_TASK PROMPT:_
Transcribe the whole listing below. Pictures do not go in the copy.

_DATASET CONTENT:_
══════════
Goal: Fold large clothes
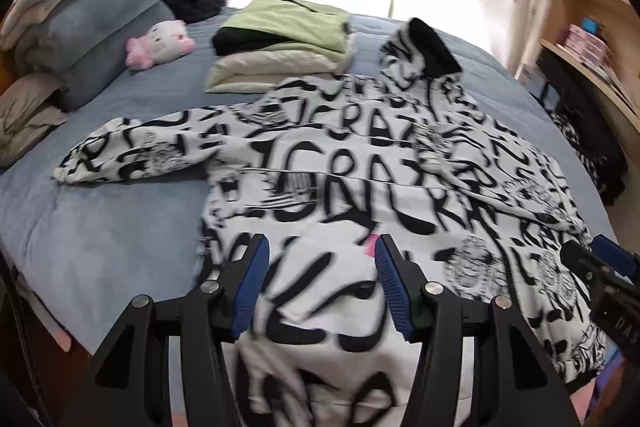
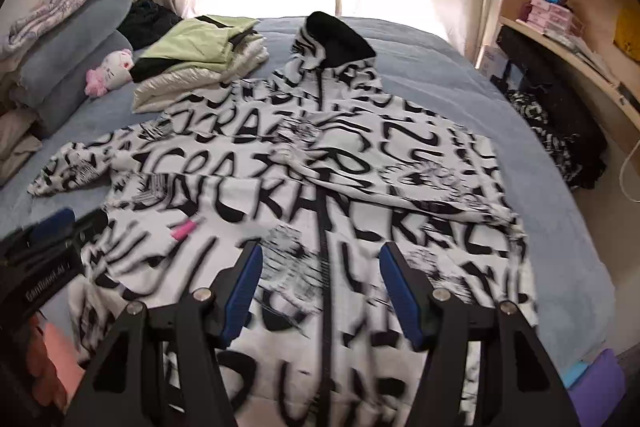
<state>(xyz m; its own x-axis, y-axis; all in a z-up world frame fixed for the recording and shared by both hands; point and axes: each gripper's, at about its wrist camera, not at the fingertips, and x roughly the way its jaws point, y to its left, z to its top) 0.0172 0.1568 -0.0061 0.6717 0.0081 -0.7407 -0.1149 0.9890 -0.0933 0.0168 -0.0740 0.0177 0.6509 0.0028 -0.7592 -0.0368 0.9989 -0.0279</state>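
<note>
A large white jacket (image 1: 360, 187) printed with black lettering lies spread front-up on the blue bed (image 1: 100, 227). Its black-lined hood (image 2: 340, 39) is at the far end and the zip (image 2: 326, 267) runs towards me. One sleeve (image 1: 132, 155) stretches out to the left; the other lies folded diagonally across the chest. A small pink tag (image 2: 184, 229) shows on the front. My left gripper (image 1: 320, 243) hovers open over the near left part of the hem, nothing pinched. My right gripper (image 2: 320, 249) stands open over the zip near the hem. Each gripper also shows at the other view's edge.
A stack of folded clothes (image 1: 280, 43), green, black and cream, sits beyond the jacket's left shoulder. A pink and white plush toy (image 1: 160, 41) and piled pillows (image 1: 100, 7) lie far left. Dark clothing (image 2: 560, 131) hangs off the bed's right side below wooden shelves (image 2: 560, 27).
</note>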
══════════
_OUTPUT:_
Goal: Fold large clothes
<state>(xyz m; its own x-axis, y-axis; all in a z-up world frame fixed for the recording and shared by both hands; point and axes: each gripper's, at about its wrist camera, not at the fingertips, and x roughly the way its jaws point, y to its left, z to its top) 0.0172 0.1568 -0.0061 0.6717 0.0081 -0.7407 -0.1149 0.9890 -0.0933 0.0168 -0.0740 0.0177 0.6509 0.0028 -0.7592 -0.0368 0.9989 -0.0279</state>
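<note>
A large white jacket (image 1: 360, 187) printed with black lettering lies spread front-up on the blue bed (image 1: 100, 227). Its black-lined hood (image 2: 340, 39) is at the far end and the zip (image 2: 326, 267) runs towards me. One sleeve (image 1: 132, 155) stretches out to the left; the other lies folded diagonally across the chest. A small pink tag (image 2: 184, 229) shows on the front. My left gripper (image 1: 320, 243) hovers open over the near left part of the hem, nothing pinched. My right gripper (image 2: 320, 249) stands open over the zip near the hem. Each gripper also shows at the other view's edge.
A stack of folded clothes (image 1: 280, 43), green, black and cream, sits beyond the jacket's left shoulder. A pink and white plush toy (image 1: 160, 41) and piled pillows (image 1: 100, 7) lie far left. Dark clothing (image 2: 560, 131) hangs off the bed's right side below wooden shelves (image 2: 560, 27).
</note>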

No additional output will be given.